There were two back-to-back articles in yesterday's Science Times
that provided … probably unintentionally … bookend perspectives on the pros and cons of social networking technology. In the first
, anthropologist Pauline Wiessner discusses how strong social networks, particularly with distant relatives and tribal members, helped the !Kung tribespeople in South Africa's Kalahari Desert survive hard times. When food got scarce, the !Kung would start to tell fond stories of their distant relatives. Basking in the memories of those stories, they'd craft presents for their distant friends and relatives. And then, if things didn't improve, they'd deliver those presents–in person–and stay with their distant friends until times got better.
Wiessner believes that those networks didn't just allow tribes to survive. She thinks it may account for how humans were able to move out of Africa into Eurasia and Australia so quickly, 45,000 years ago … a move that researchers think transpired over a mere 5,000 years. (Five thousand years may not sound very quick, but in the overall scheme of things, it was a pretty zippy pace.) Much as explorers, mountain climbers, or advancing armies rely on supply trains and camps to support their forays into new territory, Wiessner believes the Africans relied on ties with an evolving string of communities behind them to enable their new explorations north and eastward.
So how does this relate to new social networking technology?

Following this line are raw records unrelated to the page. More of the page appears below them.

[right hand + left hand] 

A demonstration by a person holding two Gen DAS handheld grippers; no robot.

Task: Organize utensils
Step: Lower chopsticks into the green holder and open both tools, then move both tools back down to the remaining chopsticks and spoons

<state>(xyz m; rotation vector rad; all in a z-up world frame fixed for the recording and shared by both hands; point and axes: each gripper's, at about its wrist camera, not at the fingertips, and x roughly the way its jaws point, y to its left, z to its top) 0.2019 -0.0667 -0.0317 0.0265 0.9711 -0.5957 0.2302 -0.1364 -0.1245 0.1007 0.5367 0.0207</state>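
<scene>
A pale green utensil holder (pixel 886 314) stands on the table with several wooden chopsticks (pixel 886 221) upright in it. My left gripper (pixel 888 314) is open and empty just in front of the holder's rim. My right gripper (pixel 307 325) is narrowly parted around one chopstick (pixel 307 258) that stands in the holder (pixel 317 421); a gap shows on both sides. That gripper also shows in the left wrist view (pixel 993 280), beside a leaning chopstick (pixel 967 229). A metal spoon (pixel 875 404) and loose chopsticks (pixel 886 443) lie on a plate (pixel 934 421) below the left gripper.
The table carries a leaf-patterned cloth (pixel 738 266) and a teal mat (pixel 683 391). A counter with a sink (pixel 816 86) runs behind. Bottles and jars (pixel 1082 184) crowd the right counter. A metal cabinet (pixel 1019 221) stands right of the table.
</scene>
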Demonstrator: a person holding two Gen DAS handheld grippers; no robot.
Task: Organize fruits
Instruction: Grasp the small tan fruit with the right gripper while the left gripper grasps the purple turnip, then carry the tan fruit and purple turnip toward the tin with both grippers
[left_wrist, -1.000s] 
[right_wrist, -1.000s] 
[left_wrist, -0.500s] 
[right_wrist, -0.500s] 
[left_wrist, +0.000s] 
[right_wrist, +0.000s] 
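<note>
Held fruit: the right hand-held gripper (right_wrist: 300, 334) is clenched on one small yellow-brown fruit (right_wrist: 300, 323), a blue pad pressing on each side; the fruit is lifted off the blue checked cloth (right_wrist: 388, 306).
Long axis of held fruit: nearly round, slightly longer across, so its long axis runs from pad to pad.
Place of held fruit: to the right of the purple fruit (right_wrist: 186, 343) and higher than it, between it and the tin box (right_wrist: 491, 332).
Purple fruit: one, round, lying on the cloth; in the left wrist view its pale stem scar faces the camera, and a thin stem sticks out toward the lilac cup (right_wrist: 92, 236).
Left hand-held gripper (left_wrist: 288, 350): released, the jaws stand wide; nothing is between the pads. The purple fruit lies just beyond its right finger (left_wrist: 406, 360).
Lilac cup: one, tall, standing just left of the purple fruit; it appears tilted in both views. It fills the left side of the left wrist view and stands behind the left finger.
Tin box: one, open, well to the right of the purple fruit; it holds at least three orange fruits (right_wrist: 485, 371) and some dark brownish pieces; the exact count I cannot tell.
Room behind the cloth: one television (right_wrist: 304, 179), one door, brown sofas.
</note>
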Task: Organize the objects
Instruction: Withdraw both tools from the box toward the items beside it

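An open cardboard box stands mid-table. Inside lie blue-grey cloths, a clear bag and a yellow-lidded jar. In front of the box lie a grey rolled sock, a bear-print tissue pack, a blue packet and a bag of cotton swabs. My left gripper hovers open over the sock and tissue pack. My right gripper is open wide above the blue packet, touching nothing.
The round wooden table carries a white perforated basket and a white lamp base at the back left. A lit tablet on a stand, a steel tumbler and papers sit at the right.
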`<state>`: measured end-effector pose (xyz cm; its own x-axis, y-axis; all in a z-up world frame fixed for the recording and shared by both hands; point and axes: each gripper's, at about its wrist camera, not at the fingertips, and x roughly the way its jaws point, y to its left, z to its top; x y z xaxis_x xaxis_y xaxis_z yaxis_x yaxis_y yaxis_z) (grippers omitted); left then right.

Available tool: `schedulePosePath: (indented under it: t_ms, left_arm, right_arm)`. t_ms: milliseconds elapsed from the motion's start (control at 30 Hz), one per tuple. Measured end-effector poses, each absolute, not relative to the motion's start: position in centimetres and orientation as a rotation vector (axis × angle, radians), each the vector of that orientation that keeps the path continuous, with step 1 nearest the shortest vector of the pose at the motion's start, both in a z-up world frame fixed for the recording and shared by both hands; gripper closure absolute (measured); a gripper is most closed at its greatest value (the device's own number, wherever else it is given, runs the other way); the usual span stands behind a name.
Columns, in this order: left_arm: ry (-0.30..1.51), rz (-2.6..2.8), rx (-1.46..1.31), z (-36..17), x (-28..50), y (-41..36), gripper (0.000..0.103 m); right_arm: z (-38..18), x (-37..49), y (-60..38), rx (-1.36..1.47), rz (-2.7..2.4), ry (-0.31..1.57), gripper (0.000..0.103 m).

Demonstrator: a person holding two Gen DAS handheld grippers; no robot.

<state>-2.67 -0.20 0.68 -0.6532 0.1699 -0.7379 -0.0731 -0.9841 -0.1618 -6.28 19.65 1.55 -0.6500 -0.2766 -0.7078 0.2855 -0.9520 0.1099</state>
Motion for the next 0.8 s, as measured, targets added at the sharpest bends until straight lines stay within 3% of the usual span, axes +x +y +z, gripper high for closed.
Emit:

Two ways.
First, Wiessner notes, the !Kung are now far more limited in their ability to move around to survive hard times. But she tells of how some of them figured out how to use a satellite phone to contact Wiessner in Utah to ask her to buy sneakers another westerner had promised them, and bring them with her on her next trip to Africa. Wiessner points to the story as an example of how modern technology has helped an ancient people adapt an age-old concept to assist their survival in the modern world. "By accessing this satellite phone and devising the complex strategy to get the shoes, they'd extended the range of their support network from 200 to 15,000 kiometers," she explains.
But Wiessner also points to Facebook as a modern-day version of those old !Kung social networks. "People who use it way it keeps memories of distant friends alive, and it sometimes brings long-lost relationships back home," she says. "The videos and snapshots that people post echo the exchange gifts of the !Kung." And, she notes, "one constantly hears stories of people finding jobs and business opportunities through these sites."
So on the one hand … satellite phones, wireless technology, and internet social networking sites not only help us to survive hard times, but also can even help ancient tribes adapt to a changing modern world. Terrific!
But on the other side of that same page in the Science section was an article headlined, "Texting May Be Taking a Toll."
In this second article, Katie Hafner looks at the potential medical and developmental problems teens may suffer as a result of over-texting. (Sending and receiving hundreds of texts a day is apparently not uncommon for many teenagers.)
Potential problems range from injured thumbs to decreased autonomy, sleep deprivation, and interference in a teenager's ability to develop complex thoughts or figure out who they want to be. But what intrigued me most was a teenager's complaint that she was being scolded for being addicted to texting by a mother who was equally addicted to cell phone use. "Teenagers," the article notes, "still need their parents' undivided attention." And cell phones–on both ends–get in the way.
So. What do we make of that? Is all this technology helpful? Or hurtful?
In his book American Genesis, Thomas Hughes talks about technology expressing "long-held human values and aspirations" and being both a shaper of, and shaped by, values. We clearly value social networks; they may even have been the supply chain that enabled our species' rapid expansion across the continents. As a result, we create technology and systems to enhance those networks. The trick, as in the tale of the sorcerer's apprentice, is to keep the magic broom from getting out of control.
It's not a new problem. Technology often creates new problems, even as it solves old ones. The advent of computerized flight management systems in airline cockpits, for example, was supposed to relieve the workload and improve safety. While the new technology achieved that goal overall, having to program the systems created a new problem of pilots being "heads down and locked" — or, concentrating on programming the computer to the detriment of overall safety awareness. (see: American Airlines' 1995 crash in Cali, Columbia). As a result, new training and procedures had to be developed to counter the safety problems the new technology had unintentionally spawned.
Unfortunately, it's harder to train humans how to use cell phones and internet-based social networks for all the advantages they offer without letting the technology get in the way of the very thing it was supposed to assist. Balanced use is a challenge with any new technology, and we don't always do such a terrific job of achieving it.
No easy answers to that one. Just an interesting and … ironically enough, unintended … juxtaposition of both sides of a technological sword.